My Approach

"the 4 R's"

Reach | Render | Review | Remix

Design Process

"It's my design approach, stay lean and green and you will learn a lot! It took me a long time to learn how to ask the right questions and let the people help me determine what they need. Don't do work in a bubble, REACH out to users, test your assumptions. RENDER some ideas at various fidelities or code and REVIEW and learn from independent feedback. REMIX your stuff accordingly, do this often and in small manageable iterations (I call it swinging for singles and not the fence) and you will be a winner."

Reach

1. Reach

Research and investigation uncover problems and opportunities. Engage directly with users about assumptions and ideas.

  • Learn what others do, use, and think
  • Observe surroundings, patterns, processes
  • Center "their ideas" rather than presenting yours
  • Determine priorities and "TOP 5" needs
  • Research unfamiliar concepts
Render

2. Render

Visualization converts concepts into tangible form through progressive fidelity levels.

  • Avoid overcomplication
  • Progress from process diagrams to interfaces
  • Use contextual examples over dummy text
  • Consider group design studios
  • "Swing for singles, not homeruns"
Review

3. Review

Rapid iteration requires structured feedback validation.

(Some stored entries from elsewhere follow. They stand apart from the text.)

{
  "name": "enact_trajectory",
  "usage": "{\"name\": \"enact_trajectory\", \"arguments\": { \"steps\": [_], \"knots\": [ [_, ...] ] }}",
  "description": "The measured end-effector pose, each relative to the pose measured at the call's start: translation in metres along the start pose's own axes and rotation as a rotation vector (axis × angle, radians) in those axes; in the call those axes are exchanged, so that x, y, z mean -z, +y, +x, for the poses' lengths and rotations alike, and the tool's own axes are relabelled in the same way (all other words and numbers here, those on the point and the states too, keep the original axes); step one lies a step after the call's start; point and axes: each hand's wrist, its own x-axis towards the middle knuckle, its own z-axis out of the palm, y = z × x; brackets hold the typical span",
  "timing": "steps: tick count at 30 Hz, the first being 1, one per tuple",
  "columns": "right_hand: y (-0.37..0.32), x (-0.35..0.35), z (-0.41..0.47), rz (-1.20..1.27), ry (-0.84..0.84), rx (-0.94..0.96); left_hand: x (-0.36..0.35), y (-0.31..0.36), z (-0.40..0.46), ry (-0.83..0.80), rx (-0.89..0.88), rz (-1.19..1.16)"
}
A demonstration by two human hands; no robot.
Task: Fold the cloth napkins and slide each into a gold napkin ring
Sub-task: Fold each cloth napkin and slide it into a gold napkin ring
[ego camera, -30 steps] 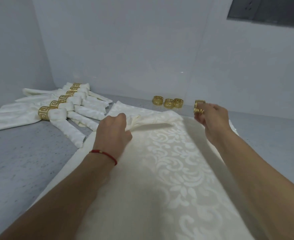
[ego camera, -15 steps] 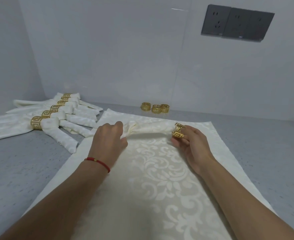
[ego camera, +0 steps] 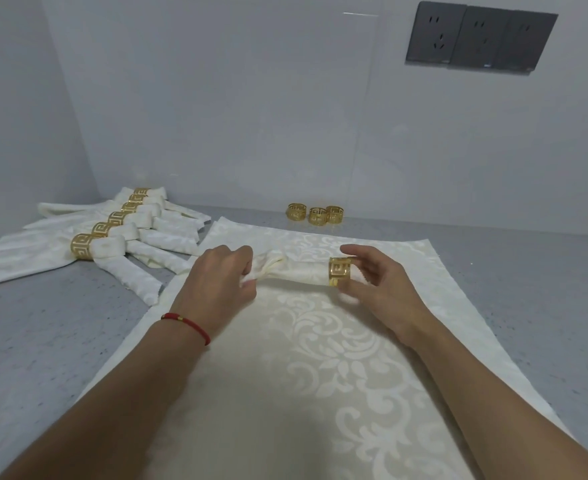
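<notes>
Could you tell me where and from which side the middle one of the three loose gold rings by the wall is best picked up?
Pinch the middle ring from above, across its front and back faces. The neighbouring rings sit close against it left and right, probably leaving fingers no room there, while its top and its side toward the person are free. Its openwork band should give fingertips purchase.

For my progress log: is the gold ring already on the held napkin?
Yes: the gold ring encircles the rolled napkin near its right end.
</notes>
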Motion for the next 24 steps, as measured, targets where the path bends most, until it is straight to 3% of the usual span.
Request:
{"name": "enact_trajectory", "arguments": {
  "steps": [5,11,19,24],
  "knots": [
    [-0.009,0.005,-0.005,-0.413,0.045,0.122,-0.002,0.000,0.001,-0.003,-0.038,-0.005],
    [-0.016,-0.007,-0.009,-0.622,0.006,0.294,-0.005,0.014,-0.001,-0.006,-0.106,0.034],
    [-0.014,-0.025,-0.009,-0.664,0.028,0.320,0.001,0.047,-0.006,0.049,-0.228,0.047],
    [-0.015,-0.025,-0.010,-0.521,0.051,0.233,0.000,0.044,-0.006,0.130,-0.241,-0.009]
  ]
}}
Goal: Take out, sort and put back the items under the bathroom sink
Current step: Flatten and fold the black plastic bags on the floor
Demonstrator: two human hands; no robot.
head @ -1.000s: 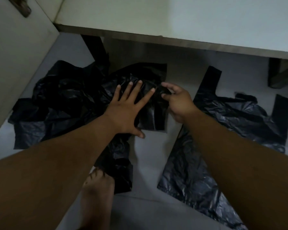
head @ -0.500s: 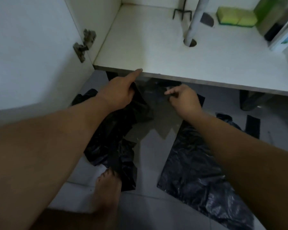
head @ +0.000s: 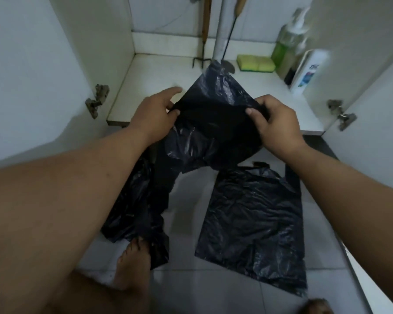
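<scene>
A black plastic bag (head: 213, 123) is held up in the air in front of the open cabinet, above the front edge of the cabinet shelf (head: 150, 87). It is pinched at its upper fold by both hands: the left hand (head: 154, 112) has thumb and fingers clamped on the left side, forefinger stretched out over it, and the right hand (head: 275, 123) has its fingers curled round the right side. The bag is judged very light, limp and thin, with a slick crinkled skin, so it should sag and slide unless taken by an edge or corner and kept taut between two grips. A flattened bag (head: 254, 225) lies on the floor tiles to the right, a crumpled heap of bags (head: 134, 205) to the left. At the back right corner of the shelf stand a sponge (head: 255, 62) and what seem to be pump bottles (head: 288, 48), blurred
</scene>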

  • Prepare assumptions and questions beforehand
  • Ask open-ended questions for diverse responses
  • Withhold design intent to observe understanding
  • Synthesize notes for pattern identification
  • Prioritize insights and next steps
Remix

4. Remix

Apply learnings from research and prototyping to iterative improvements.

  • Leverage prior synthesis and insights
  • Maintain or increase fidelity levels
  • Explore physical, paper, and code prototypes
  • Emphasize information architecture and naming
  • Demonstrate interaction design (dropdowns, modals, popovers)

Design Artifacts

Workshop Sample

Workshop Sample

Experience Canvas

Experience Canvas

Design Sprint

Design Sprint

Service Blueprint

Service Blueprint

Story Mapping

Story Mapping

Philosophy

Throughout my career, I've learned that the best solutions come from rapid iteration and continuous feedback. This approach has served me well from my early days building websites in 1995 to pioneering AI solutions with government contracts.

I believe in prototyping quickly, failing fast, and learning continuously. Every project is an opportunity to push boundaries and create something innovative that truly serves its users.